Using the listing below, print exactly everything from the line with "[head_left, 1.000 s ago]" down to the line with "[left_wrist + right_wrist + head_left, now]", both included, and nothing more.

++++ Records to process ++++

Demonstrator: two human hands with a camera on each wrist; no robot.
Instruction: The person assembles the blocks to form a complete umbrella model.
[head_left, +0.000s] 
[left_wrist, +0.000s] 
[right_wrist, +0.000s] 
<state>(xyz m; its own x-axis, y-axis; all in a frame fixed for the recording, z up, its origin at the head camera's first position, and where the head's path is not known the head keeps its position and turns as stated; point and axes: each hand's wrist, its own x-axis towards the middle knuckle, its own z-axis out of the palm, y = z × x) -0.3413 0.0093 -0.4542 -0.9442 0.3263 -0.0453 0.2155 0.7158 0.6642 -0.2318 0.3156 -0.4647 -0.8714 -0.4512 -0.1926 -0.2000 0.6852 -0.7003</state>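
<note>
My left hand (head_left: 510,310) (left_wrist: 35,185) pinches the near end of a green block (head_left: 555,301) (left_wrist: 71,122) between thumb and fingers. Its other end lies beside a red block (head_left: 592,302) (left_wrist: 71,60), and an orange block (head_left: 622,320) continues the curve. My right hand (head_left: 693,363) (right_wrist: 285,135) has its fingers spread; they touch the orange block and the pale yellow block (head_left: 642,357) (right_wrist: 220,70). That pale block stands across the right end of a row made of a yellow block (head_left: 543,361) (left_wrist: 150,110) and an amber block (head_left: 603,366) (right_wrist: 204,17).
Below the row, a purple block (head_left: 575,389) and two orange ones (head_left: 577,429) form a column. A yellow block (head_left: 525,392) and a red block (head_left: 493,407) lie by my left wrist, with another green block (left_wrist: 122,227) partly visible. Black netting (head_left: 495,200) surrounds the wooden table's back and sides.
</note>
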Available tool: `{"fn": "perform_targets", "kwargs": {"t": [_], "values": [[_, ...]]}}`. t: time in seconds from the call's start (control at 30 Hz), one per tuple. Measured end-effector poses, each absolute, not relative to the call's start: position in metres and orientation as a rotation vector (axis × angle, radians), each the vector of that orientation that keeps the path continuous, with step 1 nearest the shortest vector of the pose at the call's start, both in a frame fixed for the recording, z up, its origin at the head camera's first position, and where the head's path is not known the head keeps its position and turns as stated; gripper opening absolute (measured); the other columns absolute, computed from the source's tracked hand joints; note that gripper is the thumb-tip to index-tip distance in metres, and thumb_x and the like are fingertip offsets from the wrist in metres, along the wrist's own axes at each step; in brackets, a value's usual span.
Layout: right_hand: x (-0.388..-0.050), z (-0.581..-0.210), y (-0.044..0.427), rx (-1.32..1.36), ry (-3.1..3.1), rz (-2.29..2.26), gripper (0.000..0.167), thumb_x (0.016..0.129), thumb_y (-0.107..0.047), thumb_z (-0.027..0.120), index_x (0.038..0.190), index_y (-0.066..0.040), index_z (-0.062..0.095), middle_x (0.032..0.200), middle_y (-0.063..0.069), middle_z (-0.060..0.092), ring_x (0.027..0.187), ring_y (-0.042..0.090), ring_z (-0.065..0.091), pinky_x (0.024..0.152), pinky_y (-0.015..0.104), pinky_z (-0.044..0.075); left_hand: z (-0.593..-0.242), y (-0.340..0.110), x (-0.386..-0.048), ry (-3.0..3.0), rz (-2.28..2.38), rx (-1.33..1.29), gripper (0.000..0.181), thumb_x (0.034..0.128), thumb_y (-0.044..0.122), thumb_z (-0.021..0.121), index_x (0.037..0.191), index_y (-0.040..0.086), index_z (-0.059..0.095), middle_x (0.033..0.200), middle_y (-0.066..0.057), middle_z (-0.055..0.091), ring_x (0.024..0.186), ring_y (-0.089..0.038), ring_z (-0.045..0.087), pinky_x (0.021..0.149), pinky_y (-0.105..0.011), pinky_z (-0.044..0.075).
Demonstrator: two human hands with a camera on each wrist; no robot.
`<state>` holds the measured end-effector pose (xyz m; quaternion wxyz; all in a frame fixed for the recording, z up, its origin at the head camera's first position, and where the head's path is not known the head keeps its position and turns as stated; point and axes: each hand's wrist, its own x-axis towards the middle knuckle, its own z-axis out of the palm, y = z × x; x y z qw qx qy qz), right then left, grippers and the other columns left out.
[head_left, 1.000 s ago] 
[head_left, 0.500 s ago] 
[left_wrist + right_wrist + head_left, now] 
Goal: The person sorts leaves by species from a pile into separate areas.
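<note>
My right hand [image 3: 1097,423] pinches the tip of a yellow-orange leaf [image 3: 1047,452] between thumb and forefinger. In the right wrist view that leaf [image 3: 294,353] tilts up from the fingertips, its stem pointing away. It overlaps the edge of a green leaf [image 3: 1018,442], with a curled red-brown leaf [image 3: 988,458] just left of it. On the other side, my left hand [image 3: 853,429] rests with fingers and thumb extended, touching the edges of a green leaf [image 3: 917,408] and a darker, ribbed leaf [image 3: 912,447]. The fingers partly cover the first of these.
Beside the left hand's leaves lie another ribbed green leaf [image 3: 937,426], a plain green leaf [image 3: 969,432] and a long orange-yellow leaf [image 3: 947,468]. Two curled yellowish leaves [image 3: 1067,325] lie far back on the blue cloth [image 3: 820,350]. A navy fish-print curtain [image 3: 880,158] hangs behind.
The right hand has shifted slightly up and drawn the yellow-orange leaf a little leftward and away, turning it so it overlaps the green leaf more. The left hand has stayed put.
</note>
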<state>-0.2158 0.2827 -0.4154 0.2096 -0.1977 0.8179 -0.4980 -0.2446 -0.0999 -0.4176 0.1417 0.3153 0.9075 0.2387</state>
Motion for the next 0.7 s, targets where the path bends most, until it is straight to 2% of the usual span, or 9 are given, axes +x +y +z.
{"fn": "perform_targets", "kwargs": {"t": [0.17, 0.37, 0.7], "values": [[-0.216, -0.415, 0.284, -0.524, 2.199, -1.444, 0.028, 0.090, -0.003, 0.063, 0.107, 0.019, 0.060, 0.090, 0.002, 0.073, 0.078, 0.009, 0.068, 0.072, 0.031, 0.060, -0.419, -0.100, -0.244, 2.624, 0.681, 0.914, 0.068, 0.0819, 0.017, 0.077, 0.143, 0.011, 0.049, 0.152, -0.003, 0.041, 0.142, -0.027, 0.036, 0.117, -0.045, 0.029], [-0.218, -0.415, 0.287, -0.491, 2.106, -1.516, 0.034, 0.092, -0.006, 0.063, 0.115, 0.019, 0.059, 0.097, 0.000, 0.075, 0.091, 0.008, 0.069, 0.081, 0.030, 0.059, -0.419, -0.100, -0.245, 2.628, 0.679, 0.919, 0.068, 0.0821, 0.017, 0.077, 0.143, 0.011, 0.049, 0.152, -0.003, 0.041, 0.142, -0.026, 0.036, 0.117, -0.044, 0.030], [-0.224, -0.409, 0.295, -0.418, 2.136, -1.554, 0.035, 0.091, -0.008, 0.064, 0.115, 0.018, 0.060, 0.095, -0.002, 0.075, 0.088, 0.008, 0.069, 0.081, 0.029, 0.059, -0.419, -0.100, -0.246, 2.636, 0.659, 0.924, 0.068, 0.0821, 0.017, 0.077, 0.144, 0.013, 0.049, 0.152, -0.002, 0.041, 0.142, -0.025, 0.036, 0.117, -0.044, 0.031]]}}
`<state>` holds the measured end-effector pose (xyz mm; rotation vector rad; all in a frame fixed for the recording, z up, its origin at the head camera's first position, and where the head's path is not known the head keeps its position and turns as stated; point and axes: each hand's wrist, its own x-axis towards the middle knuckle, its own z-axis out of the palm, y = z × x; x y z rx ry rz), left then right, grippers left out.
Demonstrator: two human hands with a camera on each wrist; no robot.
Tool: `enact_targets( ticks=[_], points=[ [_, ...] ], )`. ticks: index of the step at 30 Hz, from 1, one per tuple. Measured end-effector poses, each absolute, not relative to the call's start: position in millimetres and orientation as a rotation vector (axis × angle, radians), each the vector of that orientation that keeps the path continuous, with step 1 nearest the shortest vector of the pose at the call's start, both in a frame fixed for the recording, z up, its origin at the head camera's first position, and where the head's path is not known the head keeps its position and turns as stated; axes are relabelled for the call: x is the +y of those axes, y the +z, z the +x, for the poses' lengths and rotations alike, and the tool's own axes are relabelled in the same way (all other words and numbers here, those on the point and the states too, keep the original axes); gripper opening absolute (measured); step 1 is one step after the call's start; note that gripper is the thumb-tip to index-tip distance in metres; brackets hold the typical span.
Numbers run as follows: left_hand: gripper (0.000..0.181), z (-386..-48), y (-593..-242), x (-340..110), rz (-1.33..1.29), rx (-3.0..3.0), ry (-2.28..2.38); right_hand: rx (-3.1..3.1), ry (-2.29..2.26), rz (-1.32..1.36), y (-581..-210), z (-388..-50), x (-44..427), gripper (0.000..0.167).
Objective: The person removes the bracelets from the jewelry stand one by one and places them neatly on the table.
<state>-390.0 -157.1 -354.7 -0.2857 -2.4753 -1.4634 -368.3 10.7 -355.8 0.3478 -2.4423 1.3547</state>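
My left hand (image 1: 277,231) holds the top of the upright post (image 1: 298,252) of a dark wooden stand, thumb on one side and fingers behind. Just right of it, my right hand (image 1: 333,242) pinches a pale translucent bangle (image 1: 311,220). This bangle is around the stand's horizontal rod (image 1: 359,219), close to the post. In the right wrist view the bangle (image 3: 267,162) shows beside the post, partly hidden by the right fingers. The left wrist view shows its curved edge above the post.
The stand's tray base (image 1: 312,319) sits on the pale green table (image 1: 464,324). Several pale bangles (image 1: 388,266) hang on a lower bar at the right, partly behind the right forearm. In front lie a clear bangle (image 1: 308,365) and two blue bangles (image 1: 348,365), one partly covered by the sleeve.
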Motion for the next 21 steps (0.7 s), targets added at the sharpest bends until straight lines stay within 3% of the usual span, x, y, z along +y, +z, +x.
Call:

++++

Reply to the task
[head_left, 1.000 s ago] 
[head_left, 0.500 s ago] 
[left_wrist + right_wrist + head_left, now] 

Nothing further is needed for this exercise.